An elegant and fresh dish that makes a great starter for a smart meal because most the elements can be made ahead.
For this recipe Smoked onion is play the important role.
Smoked Onion Paste:
Smoked onions are great in taste but this recipe will also work if you are just interested in making an onion puree.
Just smoke the onions with skin in an oven rather than a gas top.
Allow the onions to cool, gently separate skins and blend using colander It is important that all onion skin and any hard pieces be removed and not included in the puree.

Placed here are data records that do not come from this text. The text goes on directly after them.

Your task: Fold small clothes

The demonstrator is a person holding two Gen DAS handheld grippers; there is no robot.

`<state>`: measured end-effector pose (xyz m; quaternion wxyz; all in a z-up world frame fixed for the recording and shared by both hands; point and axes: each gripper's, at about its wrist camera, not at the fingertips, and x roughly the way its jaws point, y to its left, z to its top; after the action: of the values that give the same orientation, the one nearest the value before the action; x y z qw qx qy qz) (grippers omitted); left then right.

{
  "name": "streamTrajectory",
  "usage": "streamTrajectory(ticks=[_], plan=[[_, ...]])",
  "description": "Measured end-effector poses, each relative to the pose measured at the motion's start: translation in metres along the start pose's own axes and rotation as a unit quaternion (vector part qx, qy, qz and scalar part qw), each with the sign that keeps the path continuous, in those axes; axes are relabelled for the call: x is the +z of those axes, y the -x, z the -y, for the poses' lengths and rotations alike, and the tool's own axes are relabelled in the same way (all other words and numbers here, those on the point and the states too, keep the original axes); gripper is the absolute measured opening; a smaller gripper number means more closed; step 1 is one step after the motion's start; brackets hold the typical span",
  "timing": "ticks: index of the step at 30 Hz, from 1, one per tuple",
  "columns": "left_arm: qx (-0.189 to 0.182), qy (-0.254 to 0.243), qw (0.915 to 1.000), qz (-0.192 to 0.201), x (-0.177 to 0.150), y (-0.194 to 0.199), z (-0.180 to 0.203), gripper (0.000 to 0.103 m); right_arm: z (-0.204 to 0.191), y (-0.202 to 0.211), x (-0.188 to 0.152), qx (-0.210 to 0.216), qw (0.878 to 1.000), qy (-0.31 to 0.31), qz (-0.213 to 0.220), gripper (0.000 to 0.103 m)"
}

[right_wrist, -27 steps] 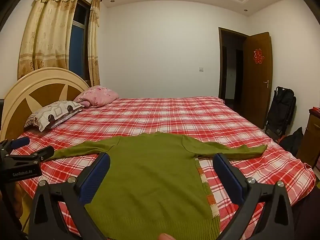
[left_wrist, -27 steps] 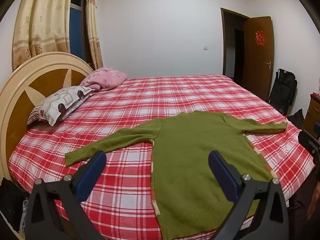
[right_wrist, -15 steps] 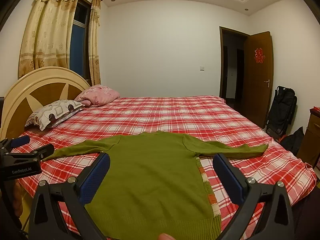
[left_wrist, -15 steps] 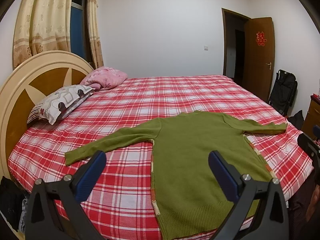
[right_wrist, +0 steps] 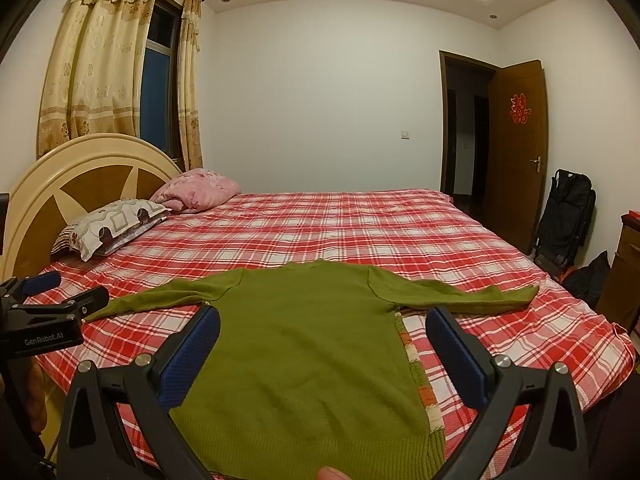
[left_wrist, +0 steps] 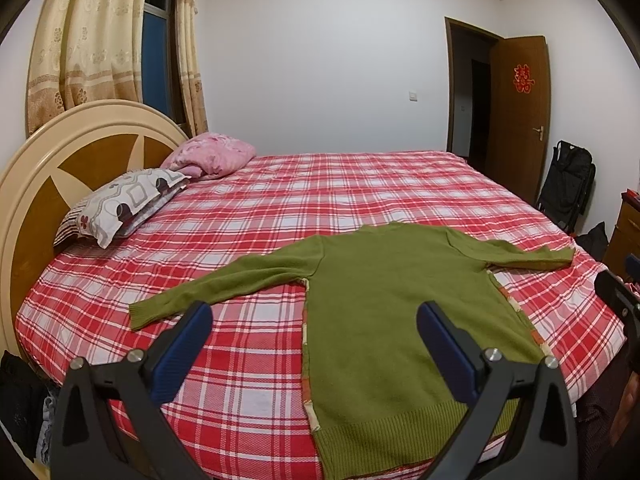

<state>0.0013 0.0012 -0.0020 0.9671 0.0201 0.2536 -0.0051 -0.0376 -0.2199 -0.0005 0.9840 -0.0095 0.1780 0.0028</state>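
Right now the green sweater (left_wrist: 400, 320) lies flat ahead of both wide-open, empty grippers, sleeves stretched sideways, its left sleeve (left_wrist: 224, 284) nearest the left gripper (left_wrist: 314, 338), the right gripper (right_wrist: 322, 340) over the hem.

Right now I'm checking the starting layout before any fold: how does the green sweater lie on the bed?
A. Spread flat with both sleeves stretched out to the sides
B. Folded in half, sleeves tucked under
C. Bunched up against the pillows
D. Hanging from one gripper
A: the green sweater lies flat on the plaid bed, a sleeve out to each side, with the left gripper and right gripper both open and holding nothing.
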Motion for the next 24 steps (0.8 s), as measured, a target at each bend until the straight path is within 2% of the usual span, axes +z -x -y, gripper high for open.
streamTrajectory(ticks=[21,24], plan=[[-0.002,0.008,0.9999,-0.011,-0.006,-0.013,0.001,0.103,0.009,-0.012,-0.005,0.006,1.0,-0.006,-0.018,0.102],[-0.005,0.003,1.0,-0.007,-0.008,-0.019,0.003,0.103,0.01,-0.016,-0.01,0.025,0.999,-0.009,-0.019,0.102]])
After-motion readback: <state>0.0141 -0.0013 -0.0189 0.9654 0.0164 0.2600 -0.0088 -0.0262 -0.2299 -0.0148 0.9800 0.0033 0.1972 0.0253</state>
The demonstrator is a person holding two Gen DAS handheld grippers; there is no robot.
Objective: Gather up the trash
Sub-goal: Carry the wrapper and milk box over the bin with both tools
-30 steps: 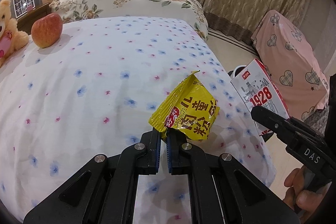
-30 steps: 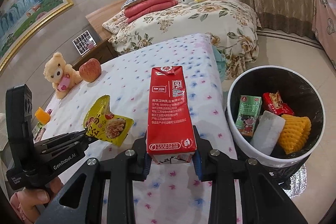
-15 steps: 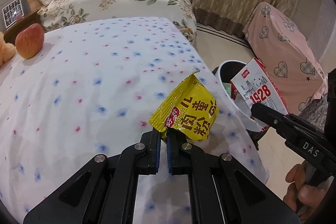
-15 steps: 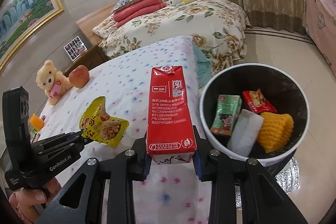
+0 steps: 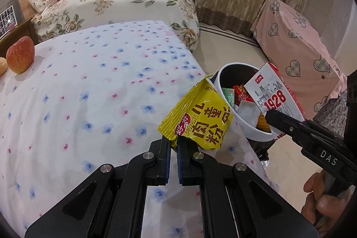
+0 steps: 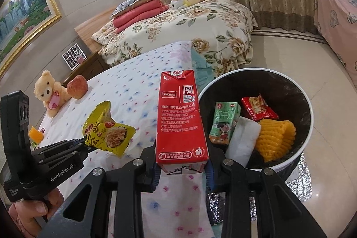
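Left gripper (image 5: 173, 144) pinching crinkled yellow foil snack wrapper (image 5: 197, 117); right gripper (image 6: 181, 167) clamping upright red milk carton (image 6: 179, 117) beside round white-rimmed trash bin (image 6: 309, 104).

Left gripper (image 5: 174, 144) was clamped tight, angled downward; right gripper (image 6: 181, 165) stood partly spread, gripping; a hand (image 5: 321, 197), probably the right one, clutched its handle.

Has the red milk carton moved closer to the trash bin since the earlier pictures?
Yes. In the right wrist view, the red milk carton now stands right beside the trash bin, whose rim sat further right before.
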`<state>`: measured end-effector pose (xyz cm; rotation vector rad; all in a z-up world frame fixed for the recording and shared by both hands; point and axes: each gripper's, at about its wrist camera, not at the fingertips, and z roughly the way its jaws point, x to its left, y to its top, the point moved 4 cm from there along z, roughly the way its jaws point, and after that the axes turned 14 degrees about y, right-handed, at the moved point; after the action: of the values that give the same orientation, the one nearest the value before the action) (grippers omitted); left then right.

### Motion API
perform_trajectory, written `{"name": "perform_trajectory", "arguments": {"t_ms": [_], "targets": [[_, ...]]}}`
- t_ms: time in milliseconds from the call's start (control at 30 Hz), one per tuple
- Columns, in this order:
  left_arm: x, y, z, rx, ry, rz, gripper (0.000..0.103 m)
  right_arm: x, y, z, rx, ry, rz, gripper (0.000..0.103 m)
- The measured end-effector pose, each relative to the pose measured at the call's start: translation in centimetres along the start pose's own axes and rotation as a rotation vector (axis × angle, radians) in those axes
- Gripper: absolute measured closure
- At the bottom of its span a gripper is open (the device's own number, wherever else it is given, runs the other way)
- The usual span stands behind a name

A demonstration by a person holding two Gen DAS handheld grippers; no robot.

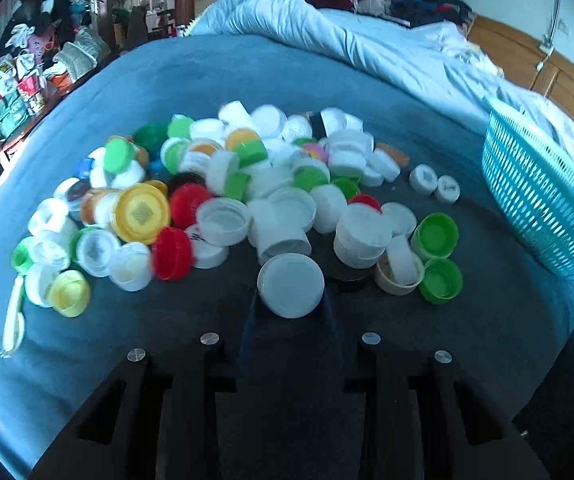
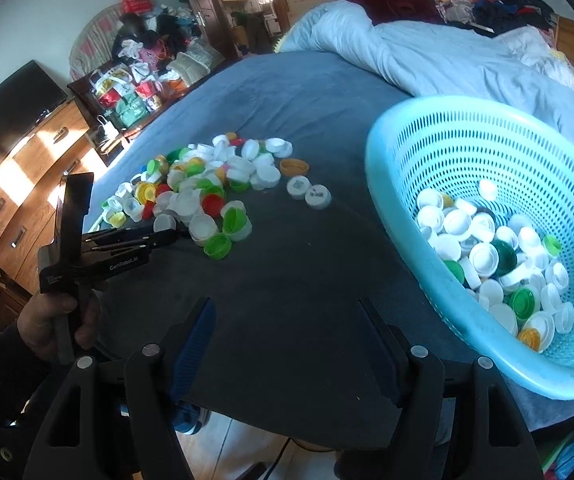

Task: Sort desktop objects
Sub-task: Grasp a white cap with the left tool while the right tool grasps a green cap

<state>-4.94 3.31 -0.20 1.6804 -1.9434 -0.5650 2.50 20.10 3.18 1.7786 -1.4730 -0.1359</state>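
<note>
Basket part-filled, cap pile remaining on bed; left gripper fingers pinching white cap, right gripper fingers wide, empty

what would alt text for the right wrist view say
An open right claw hovers empty over a dark blue bedspread, beside a turquoise basket holding mostly white bottle caps. Further back lies a loose pile of caps in mixed colours, with the left claw reaching its near edge.
</note>
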Motion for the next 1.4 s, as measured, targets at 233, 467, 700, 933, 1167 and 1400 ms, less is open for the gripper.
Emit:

Keep this paste in refrigerator for next use.
Use this in any Recipe may give nice texture and taste.
Ingredients -
Chicken - 1/2 kg
Onions chopped finely - 2 med
Garlic peeled - 1 whole small
Ginger - 1 inch
Green chilli - 1 optional
Cumin - 1 tsp
black peppercorn - 1/3 tsp
Cloves - 4-5
Black cardamom - 1
Green cardamom - 2
Cinnamon - 1 inch
Nutmeg - a small piece
Coriander powder - 1 tsp
Red chilli powder - 1/2 tsp
Garam masala powder - 1/2 tsp
Oil - 5-6 tbsp
Bay leaf - 2
Salt - to taste
For marinates
Ginger/Garlic paste - 2 tsp
Curd - 2 tbsp
Red chilli powder - 1/2 tsp
Garam masala powder - 1/2 tsp
Salt - 1/2 tsp
Preparations:
Marinate the chicken first cover and keep in refrigerator for half an hour.
Dry roast all above ingradients on pan for 2-3 minutes on a low flame. When it's warm make a fine powder.

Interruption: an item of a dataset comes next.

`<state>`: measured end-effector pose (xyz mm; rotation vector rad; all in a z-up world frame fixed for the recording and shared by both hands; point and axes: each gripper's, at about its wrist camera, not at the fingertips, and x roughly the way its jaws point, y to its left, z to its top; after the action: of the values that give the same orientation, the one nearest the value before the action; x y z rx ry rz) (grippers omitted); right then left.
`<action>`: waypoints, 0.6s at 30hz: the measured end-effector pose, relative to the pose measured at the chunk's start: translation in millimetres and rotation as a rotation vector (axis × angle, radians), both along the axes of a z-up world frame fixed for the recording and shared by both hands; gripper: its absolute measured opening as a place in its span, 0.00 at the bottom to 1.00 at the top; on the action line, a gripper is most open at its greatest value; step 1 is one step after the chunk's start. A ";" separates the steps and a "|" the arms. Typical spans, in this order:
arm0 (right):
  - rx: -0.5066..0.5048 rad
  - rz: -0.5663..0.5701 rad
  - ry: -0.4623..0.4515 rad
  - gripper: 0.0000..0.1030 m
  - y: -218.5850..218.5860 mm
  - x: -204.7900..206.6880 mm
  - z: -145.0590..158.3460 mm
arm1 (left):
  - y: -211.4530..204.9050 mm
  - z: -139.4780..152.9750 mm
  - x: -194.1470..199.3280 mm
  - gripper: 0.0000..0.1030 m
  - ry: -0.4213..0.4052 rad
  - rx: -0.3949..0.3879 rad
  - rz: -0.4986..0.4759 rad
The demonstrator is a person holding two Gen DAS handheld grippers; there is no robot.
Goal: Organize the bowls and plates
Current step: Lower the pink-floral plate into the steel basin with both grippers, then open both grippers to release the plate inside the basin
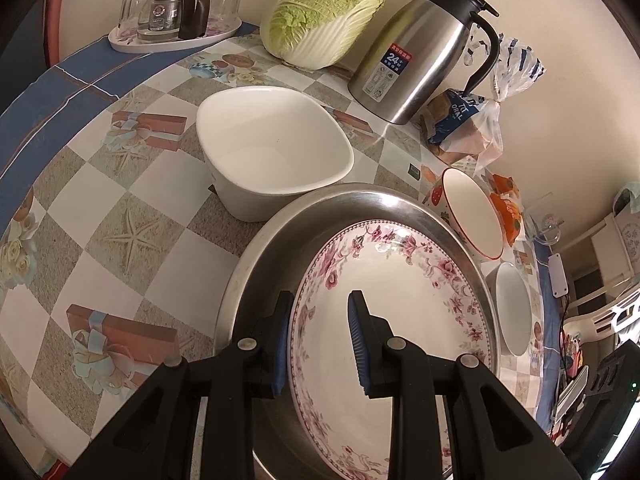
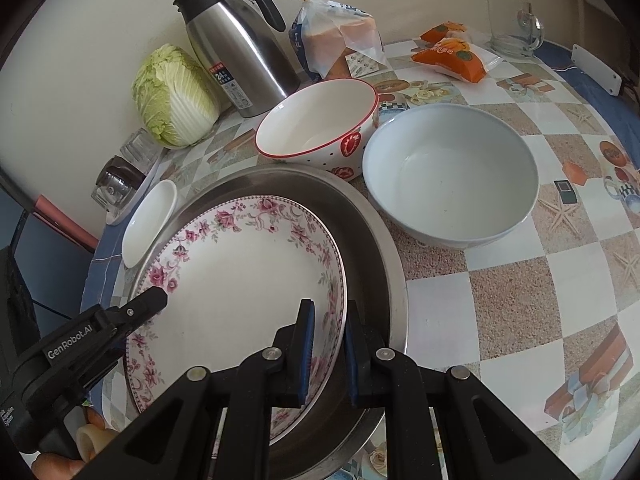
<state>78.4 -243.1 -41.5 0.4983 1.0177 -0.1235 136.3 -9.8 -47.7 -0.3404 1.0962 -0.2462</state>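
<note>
A floral plate (image 1: 400,300) (image 2: 240,272) sits tilted inside a round steel pan (image 1: 340,200) (image 2: 360,208); whether it rests on the bottom I cannot tell. My left gripper (image 1: 320,296) (image 2: 154,300) is shut on the plate's left rim, one pad outside and one inside. On the opposite rim my right gripper (image 2: 330,305) is shut on the plate. Around the pan stand a white squarish bowl (image 1: 276,148) (image 2: 148,224), a red-rimmed strawberry bowl (image 1: 472,216) (image 2: 316,124) and a wide pale bowl (image 2: 452,172) (image 1: 514,308).
Against the wall stand a steel thermos jug (image 1: 424,52) (image 2: 240,48), a cabbage (image 1: 328,12) (image 2: 172,96) and a bread bag (image 1: 464,128) (image 2: 340,40). A tray with a glass pot (image 1: 176,20) sits far left. Orange packets (image 2: 448,56) and a glass mug (image 2: 516,28) lie far right.
</note>
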 end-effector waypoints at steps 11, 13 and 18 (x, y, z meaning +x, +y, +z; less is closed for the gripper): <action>-0.084 0.039 0.010 0.15 8.5 1.7 1.0 | -0.1 -0.5 -0.7 0.27 -0.006 0.011 0.008; -0.098 0.047 0.012 0.15 9.2 2.5 0.9 | -0.4 -0.3 -0.7 0.27 -0.008 0.016 0.008; -0.130 0.057 0.019 0.14 12.3 3.0 1.3 | -3.7 -0.1 -0.4 0.29 -0.003 0.036 0.006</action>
<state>81.4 -230.7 -40.2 0.3503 1.0340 -0.1426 135.9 -13.5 -47.8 -0.3105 1.0951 -0.2212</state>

Make a paste ginger, garlic and green chilli .
Take a kadhai heat oil add bay leaf, chopped onions fry til golden brown.
Add the ginger-garlic chilli paste and stir fry it for a minute.
Add grounded masala,salt and keep frying until the aroma of fried masala comes out
Add marinated chicken stir nicely
Sprinkle little water and keep frying it for 5 minutes. Add little warm water and cover it and cook until the chicken half done.
Pierce chicken with the help of laddel if it's easily cut then add the smoked onion paste stir well do not add water cook till chicken are tender and water evaporates.
Take off the lid but again do not cover the lid tightly. Or keep a spoon on middle and cover the lid.
Serve with plain rice or roti.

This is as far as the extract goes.